1. Follow PEP 8 style guide
2. Use type hints throughout (PEP 484, 585)
3. Implement both sync and async interfaces
4. Use context managers for connections
5. Provide comprehensive docstrings (Google style)
6. Support optional dependencies properly

Overview

This skill delivers Python SDK design and implementation focused on type hints, async support, and modern Python best practices for Python 3.8+. I build deterministic, well-tested SDKs with clear packaging and documentation to accelerate API consumption and maintainability.

How this skill works

I take an API specification (OpenAPI, GraphQL, or custom) and generate a Pythonic client surface with both sync and async interfaces, using httpx/aiohttp or asyncio as requested.
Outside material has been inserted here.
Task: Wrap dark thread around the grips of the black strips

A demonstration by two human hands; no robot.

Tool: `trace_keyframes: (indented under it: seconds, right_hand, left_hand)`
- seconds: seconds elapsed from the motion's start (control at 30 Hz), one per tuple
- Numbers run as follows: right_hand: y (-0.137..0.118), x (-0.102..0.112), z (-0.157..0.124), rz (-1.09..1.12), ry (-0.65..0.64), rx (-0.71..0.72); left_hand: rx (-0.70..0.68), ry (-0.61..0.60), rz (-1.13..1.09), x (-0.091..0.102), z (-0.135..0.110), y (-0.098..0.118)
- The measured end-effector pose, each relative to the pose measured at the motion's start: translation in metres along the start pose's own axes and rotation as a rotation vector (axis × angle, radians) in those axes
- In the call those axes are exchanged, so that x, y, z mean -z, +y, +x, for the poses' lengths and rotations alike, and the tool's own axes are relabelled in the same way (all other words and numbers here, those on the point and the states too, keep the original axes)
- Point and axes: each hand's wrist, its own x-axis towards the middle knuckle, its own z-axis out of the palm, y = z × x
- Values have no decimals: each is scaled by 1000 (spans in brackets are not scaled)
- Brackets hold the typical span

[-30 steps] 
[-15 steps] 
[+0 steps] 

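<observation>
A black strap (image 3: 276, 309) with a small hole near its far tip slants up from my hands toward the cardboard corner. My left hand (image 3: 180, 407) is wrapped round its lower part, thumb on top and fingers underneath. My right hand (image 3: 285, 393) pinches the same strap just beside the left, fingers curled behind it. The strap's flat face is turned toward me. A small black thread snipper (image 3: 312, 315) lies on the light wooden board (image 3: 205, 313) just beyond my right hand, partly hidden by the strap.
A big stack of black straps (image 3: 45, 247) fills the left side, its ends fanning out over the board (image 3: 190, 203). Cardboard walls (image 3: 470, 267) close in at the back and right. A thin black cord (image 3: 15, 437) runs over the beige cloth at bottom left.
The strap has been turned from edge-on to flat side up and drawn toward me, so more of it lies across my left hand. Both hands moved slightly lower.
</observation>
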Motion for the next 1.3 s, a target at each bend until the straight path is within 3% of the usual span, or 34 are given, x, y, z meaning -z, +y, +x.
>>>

The output includes typed models, mypy-checked code, pytest tests, packaging metadata, and Sphinx-ready docs so the SDK can be published and maintained reproducibly.

When to use it

  • You need a maintainable Python SDK for an existing API with async/await support.
  • You want strict type checking and mypy validation across the client surface.
  • You need both sync and async interfaces for diverse consumer environments.
  • You plan to publish the package to PyPI with production-ready packaging.
  • You require test coverage and documented examples for developer adoption.

Best practices

  • Follow PEP 8 and PEP 484/585 conventions for readable, typed code.
  • Provide both sync and async clients to maximize compatibility.
  • Use context managers to manage connections and resources safely.
  • Validate models with pydantic or similar and include mypy CI checks.
  • Ship clear docstrings, examples, and a Sphinx documentation site.

Example use cases

  • Generate a Python SDK from an OpenAPI spec with strict type hints and publish to PyPI using poetry.
  • Build an async-first client using httpx for high-concurrency microservices.
  • Add synchronous wrappers for legacy codebases while keeping an async core.
  • Create a pytest suite and CI pipeline to enforce type and test coverage.
  • Produce .pyi stubs and Sphinx docs for a commercial API developer portal.

FAQ

Do you support both sync and async APIs?

Yes. I implement an async core and provide optional synchronous wrappers so consumers can choose either model.

Which HTTP clients do you use?

I commonly use httpx for async-first implementations and aiohttp when required; asyncio primitives are used where appropriate.